Your answer should hold every line of the records below that contains the string "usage".

(Source records)
++++
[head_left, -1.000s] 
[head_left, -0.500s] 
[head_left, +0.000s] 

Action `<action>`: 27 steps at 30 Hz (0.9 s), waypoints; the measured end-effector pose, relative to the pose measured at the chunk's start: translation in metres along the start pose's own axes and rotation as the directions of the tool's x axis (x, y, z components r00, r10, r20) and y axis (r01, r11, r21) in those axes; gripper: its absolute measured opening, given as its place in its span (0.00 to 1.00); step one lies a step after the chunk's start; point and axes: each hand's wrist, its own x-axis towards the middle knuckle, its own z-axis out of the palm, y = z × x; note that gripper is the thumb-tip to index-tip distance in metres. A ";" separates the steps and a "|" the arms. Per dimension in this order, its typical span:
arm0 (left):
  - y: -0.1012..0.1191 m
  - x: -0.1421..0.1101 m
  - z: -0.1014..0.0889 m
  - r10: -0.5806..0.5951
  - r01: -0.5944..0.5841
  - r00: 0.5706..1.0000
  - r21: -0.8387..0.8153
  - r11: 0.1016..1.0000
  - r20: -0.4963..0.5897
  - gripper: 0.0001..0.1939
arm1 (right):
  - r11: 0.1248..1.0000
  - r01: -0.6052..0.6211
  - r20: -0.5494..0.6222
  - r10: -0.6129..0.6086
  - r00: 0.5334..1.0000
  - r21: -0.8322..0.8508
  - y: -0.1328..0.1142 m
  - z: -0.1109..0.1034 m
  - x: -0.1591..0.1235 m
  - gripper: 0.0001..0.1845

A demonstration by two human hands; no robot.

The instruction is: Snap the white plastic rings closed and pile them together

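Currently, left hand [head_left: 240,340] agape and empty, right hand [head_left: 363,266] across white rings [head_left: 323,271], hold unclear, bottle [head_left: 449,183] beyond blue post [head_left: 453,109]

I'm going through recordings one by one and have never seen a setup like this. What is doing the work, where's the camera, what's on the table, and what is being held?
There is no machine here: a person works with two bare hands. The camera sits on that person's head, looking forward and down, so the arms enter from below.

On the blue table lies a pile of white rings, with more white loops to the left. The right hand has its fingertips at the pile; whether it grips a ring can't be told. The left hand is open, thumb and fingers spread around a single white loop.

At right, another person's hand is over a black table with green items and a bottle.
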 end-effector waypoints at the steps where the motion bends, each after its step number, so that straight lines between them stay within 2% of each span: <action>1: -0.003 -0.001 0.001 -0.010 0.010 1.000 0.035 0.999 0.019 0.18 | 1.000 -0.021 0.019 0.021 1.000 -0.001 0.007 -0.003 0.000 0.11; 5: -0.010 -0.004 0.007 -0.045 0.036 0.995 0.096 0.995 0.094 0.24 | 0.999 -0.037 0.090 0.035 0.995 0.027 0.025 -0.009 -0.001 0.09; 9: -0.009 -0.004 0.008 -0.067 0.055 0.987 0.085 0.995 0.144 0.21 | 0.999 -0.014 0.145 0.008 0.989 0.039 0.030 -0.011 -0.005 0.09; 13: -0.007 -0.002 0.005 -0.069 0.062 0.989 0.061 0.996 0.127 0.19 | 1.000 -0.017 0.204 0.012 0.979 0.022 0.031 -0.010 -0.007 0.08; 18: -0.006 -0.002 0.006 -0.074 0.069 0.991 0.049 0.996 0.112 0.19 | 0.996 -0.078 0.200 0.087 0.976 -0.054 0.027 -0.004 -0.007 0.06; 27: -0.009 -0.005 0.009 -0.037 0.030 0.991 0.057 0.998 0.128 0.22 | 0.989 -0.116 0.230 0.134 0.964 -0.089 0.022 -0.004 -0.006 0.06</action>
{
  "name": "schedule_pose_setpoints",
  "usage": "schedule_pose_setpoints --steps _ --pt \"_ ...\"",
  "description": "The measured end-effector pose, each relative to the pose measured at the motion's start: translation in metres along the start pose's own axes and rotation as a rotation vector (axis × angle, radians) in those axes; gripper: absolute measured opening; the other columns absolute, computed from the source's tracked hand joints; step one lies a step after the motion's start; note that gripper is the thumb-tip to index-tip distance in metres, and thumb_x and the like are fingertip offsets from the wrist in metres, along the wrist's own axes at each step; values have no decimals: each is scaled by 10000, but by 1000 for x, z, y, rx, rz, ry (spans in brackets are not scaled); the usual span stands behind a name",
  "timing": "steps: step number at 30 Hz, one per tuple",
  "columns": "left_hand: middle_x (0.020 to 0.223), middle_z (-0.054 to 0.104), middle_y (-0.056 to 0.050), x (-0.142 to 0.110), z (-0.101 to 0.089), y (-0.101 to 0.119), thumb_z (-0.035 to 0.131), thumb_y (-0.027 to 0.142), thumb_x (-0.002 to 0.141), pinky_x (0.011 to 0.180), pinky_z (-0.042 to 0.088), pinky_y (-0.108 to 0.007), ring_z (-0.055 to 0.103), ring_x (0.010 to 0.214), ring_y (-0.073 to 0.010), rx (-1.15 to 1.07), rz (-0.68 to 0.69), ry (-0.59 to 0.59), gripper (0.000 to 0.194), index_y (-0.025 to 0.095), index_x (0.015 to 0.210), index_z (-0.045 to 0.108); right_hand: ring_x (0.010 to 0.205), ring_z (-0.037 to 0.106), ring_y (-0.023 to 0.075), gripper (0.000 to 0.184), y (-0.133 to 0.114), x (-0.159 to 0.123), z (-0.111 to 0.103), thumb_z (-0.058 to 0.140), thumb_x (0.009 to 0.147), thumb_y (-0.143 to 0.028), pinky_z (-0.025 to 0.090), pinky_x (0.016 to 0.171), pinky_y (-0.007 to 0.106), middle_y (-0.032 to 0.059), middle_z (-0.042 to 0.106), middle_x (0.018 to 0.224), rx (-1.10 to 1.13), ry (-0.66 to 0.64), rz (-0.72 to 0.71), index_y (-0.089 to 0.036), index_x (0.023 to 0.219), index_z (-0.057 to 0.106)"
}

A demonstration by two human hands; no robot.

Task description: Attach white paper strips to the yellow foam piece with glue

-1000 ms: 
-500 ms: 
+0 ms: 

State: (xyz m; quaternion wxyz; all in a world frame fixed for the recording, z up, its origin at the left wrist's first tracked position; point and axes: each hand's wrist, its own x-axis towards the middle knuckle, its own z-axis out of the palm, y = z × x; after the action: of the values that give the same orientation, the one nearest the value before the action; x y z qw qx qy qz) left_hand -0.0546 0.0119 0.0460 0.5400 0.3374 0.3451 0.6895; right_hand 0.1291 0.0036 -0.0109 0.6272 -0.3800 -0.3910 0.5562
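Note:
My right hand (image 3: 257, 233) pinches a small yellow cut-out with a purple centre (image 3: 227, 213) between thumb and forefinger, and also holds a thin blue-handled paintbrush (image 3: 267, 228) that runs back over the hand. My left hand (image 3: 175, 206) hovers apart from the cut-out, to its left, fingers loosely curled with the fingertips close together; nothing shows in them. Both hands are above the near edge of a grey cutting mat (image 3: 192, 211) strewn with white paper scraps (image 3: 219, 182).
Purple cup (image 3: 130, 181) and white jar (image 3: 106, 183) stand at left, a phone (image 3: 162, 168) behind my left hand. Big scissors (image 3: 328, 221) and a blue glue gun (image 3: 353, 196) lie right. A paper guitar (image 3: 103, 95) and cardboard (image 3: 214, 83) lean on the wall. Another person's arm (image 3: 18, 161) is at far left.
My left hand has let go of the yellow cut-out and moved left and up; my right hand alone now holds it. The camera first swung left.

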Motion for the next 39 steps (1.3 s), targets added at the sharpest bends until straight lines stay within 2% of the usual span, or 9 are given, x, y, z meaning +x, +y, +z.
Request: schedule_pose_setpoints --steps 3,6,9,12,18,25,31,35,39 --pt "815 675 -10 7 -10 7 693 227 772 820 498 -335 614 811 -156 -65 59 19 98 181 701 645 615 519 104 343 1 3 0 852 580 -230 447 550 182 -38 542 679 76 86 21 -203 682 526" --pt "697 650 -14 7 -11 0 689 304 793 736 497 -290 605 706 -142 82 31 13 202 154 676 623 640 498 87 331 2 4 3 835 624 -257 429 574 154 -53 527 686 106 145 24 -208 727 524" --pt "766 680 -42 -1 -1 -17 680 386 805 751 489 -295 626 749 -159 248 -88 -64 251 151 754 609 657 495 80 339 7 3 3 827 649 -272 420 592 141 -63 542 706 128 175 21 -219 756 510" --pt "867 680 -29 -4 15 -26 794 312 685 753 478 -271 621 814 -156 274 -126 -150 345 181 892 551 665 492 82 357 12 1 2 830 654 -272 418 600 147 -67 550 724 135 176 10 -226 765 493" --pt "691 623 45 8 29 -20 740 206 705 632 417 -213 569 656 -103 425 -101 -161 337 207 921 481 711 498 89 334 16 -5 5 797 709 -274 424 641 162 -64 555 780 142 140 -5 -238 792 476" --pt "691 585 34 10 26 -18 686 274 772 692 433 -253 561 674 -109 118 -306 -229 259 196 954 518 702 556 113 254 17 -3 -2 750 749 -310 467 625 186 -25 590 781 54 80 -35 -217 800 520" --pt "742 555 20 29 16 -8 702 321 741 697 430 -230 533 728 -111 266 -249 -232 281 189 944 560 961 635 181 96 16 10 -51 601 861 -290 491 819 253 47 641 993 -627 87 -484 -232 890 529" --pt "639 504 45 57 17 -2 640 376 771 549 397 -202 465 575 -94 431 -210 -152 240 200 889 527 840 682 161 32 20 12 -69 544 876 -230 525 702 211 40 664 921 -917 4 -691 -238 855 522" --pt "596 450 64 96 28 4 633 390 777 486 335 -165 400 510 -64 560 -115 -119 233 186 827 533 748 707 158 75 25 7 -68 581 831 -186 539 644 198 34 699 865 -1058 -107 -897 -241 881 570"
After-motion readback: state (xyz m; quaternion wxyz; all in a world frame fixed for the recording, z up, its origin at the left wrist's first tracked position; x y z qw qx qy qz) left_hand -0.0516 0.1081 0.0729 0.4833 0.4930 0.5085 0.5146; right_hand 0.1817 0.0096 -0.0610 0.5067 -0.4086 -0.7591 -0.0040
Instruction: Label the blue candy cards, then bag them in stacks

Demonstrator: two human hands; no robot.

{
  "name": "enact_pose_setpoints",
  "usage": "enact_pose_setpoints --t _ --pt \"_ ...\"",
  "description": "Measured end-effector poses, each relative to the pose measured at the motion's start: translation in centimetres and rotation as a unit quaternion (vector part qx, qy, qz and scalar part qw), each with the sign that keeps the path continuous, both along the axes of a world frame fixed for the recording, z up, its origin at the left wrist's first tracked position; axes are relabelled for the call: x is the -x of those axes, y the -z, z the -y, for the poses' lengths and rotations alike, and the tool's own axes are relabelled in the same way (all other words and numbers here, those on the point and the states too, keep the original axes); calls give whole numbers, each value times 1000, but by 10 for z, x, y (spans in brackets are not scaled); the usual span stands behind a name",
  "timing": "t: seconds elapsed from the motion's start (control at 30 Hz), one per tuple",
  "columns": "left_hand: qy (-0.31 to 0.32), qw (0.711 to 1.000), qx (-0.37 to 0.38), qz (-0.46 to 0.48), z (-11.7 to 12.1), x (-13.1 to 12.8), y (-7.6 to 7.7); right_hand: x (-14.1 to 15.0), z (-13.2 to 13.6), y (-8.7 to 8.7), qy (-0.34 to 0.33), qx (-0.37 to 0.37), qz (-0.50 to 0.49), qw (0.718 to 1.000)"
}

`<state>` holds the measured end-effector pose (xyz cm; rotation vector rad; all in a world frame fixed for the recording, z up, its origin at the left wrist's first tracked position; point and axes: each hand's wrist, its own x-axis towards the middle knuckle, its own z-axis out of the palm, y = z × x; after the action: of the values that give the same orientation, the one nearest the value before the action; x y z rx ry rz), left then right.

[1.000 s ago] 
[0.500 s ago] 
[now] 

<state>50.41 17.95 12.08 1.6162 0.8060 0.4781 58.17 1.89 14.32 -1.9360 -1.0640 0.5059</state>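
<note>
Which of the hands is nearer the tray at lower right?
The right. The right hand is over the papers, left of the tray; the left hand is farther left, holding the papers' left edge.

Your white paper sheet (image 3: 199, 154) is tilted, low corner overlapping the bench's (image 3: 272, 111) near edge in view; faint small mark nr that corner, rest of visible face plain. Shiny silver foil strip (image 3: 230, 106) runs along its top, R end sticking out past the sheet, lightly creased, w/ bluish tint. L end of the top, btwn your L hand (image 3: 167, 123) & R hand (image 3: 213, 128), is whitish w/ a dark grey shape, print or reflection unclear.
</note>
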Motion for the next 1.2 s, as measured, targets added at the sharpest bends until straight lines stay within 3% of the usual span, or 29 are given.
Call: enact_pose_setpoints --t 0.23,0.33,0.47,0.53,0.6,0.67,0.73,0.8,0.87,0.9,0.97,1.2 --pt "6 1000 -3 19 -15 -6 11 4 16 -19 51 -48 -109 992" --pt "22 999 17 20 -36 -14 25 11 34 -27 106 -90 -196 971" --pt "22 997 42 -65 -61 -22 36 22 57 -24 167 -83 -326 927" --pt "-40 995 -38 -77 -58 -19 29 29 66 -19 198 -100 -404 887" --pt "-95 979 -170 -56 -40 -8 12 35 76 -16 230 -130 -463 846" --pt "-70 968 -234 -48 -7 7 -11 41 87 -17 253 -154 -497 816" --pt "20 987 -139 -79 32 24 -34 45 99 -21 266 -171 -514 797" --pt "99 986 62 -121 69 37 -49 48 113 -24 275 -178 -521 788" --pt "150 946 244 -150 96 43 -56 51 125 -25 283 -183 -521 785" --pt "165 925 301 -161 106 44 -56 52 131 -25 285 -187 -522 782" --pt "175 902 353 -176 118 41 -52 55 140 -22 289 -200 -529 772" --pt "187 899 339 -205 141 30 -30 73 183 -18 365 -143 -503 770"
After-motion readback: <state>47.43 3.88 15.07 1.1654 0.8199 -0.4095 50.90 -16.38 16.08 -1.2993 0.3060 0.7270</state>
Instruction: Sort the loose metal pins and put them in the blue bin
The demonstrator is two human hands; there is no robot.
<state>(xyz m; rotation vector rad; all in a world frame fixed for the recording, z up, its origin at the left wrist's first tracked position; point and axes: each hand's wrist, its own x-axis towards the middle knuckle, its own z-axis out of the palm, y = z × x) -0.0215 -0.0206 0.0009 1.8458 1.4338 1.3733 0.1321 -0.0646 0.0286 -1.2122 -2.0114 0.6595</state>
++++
# Solved problem
  "usage": "schedule_pose_setpoints --steps _ --pt \"_ ...\"",
  "usage": "enact_pose_setpoints --t _ --pt \"_ ...\"",

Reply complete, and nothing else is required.